About this exercise |
Transcribe all of the data, leaving nothing out and changing nothing.

Dataset section |
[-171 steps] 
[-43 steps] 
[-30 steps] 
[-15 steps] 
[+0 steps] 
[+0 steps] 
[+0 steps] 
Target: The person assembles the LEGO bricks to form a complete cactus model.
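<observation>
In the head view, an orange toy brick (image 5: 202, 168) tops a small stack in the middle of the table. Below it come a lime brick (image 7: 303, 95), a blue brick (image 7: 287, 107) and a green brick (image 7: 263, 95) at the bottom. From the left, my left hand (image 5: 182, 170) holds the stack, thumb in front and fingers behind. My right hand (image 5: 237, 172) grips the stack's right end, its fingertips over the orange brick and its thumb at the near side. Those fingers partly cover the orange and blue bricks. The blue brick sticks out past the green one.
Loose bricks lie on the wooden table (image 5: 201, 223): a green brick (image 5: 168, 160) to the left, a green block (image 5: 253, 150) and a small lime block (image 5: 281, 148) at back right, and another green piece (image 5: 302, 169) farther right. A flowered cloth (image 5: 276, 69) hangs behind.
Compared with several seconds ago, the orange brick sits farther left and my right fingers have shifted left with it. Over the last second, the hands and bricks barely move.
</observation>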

Answer for the task |
[-171 steps] 
[-43 steps] 
[-30 steps] 
[-15 steps] 
[+0 steps] 
[+0 steps] 
[+0 steps] 
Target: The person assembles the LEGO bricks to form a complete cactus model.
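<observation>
In the head view, an orange toy brick (image 5: 202, 168) tops a small stack in the middle of the table. Below it come a lime brick (image 7: 303, 95), a blue brick (image 7: 287, 107) and a green brick (image 7: 263, 95) at the bottom. From the left, my left hand (image 5: 182, 170) holds the stack, thumb in front and fingers behind. My right hand (image 5: 237, 172) grips the stack's right end, its fingertips over the orange brick and its thumb at the near side. Those fingers partly cover the orange and blue bricks. The blue brick sticks out past the green one.
Loose bricks lie on the wooden table (image 5: 201, 223): a green brick (image 5: 168, 160) to the left, a green block (image 5: 253, 150) and a small lime block (image 5: 281, 148) at back right, and another green piece (image 5: 302, 169) farther right. A flowered cloth (image 5: 276, 69) hangs behind.
Compared with several seconds ago, the orange brick sits farther left and my right fingers have shifted left with it. Over the last second, the hands and bricks barely move.
</observation>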

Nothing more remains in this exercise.